The moment you are told your partner wants a divorce is not the beginning of the process. Likely the process has been festering on their side for quite some time, and the EVENT that causes the “divorce” talk is merely the reason given.

In my case, my ex rarely shared her “feelings” with me, unless they were angry and it was about some way that I had done her wrong, by not doing what she expected or wanted. By the time she said, “I’m not sure I still love you,” in couples therapy, the damage had already been done. But it was done by her NOT sharing her “feelings” with me. She chose to complain to another man in a form of emotional infidelity, she had been speaking with her counselor for years and was close to consulting a lawyer, but she still doesn’t turn to me and fight for what she wanted.

Rather she EXITED the relationship in many different ways. Withholding sex is a crucial way of punishing and isolating your mate, and it was not uncommon for my then-wife to go without sex or an expressed sexual desire for months. MONTHS! Of course, she would say anger was not conducive to feeling sexual or close. But her anger would also go on for MONTHS.

After the triggering event [your mate will probably be a trigger to your anger on a number of different issues] the anger should dissipate or be redirected at the core issue that is plaguing the individual who is angry. If her therapist was not working with her on HER anger, well… I didn’t have much respect for her therapist several times we met her together. She seemed too soft. The Rodgers “You are wonderful” kind of therapist. And if her client was so fucking angry, don’t you think they should’ve been working on THAT? Of course, it was ME that she was mad about. (That was sarcasm.)

So, I think back and discover that she had EXITED the relationship YEARS before she asked for the divorce. I tried to comply with low sexual activity, I tried to be a better husband, make more money, do more chores, but it never got better. And she never got UN-MAD.

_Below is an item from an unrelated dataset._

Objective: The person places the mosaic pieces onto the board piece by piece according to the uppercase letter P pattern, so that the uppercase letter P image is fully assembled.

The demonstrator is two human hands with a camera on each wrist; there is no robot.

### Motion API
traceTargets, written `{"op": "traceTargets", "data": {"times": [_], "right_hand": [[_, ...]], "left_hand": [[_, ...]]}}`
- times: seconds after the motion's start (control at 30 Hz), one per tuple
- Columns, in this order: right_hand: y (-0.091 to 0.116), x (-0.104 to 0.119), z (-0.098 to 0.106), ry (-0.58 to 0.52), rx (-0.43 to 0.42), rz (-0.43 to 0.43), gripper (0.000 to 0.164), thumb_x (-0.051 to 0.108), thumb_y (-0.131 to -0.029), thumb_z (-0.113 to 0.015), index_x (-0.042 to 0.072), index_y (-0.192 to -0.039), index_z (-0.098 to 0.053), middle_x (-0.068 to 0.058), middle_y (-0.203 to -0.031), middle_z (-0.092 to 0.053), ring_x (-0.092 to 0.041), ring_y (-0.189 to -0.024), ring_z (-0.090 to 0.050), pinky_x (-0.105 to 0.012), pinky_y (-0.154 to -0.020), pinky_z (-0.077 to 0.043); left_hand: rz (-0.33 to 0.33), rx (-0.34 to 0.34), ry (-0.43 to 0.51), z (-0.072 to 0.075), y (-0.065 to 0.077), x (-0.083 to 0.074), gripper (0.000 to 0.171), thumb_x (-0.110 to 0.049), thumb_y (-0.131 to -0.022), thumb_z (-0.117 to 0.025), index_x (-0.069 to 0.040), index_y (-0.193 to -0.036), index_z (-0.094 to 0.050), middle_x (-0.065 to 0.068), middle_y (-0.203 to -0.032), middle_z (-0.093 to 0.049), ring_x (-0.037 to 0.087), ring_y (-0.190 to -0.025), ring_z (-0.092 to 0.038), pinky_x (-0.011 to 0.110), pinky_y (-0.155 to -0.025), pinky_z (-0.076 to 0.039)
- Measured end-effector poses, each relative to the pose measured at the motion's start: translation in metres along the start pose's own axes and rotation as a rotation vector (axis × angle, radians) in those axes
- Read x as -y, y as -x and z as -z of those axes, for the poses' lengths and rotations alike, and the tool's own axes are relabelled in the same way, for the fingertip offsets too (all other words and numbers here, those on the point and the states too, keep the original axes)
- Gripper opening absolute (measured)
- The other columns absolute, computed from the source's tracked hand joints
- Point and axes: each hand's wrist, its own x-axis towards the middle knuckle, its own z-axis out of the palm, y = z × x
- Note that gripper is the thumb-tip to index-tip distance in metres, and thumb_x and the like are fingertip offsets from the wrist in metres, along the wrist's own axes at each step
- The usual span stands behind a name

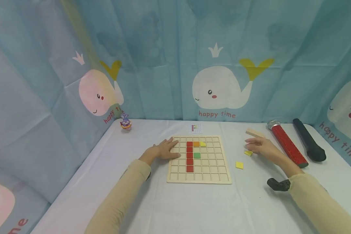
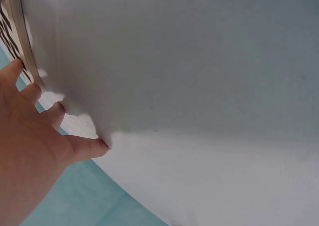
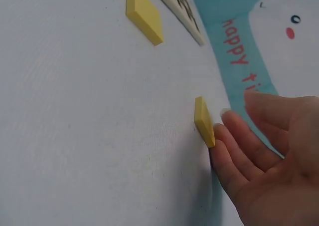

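A square wooden grid board [image 1: 199, 178] lies flat on the table. Several red tiles [image 1: 189, 155] form a column on it, with an orange tile [image 1: 196, 144], a yellow tile [image 1: 203, 144] and a green tile [image 1: 197, 155] to their right. My left hand [image 1: 165, 149], fingers spread, rests on the board's left edge. To the right of the board, my right hand [image 1: 262, 149] reaches down beside a loose yellow tile [image 3: 203, 122]. Its fingertips touch that tile's edge in the right wrist view, with the thumb apart. Nearer the board lies another yellow tile [image 1: 239, 165].
A wooden piece [image 1: 254, 132] lies behind my right hand. Farther right are a red microphone [image 1: 289, 144] and a black microphone [image 1: 310, 141]. A small printed card [image 1: 194, 128] lies behind the board. A purple toy figure [image 1: 125, 123] stands at the back left.
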Motion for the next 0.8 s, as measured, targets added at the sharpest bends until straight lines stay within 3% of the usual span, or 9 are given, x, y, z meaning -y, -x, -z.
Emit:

I don’t harbor much anger towards my ex now, but… Occasionally… I regret not escalating my own dissatisfaction in couples therapy more often. It seemed that most of our sessions were about MY  ISSUES, and how I was constantly disappointing or “lying” to her. [Is not telling your wife about a speeding ticket a major transgression?]

And when I think those thoughts I wonder what things might be like if we’d still been working together at this point. If we were collaboratively trying to figure out this money thing, rather than ME vs HER. Oh well. I contradict that regret when I remember her anger and unwillingness to crack open and share what was going on in her life. It was easy to focus on me. My depression. My employment. My lies. My problems. Rather than understand what was going on for her. So that’s where we devoted a lot of our therapy together. GROSS.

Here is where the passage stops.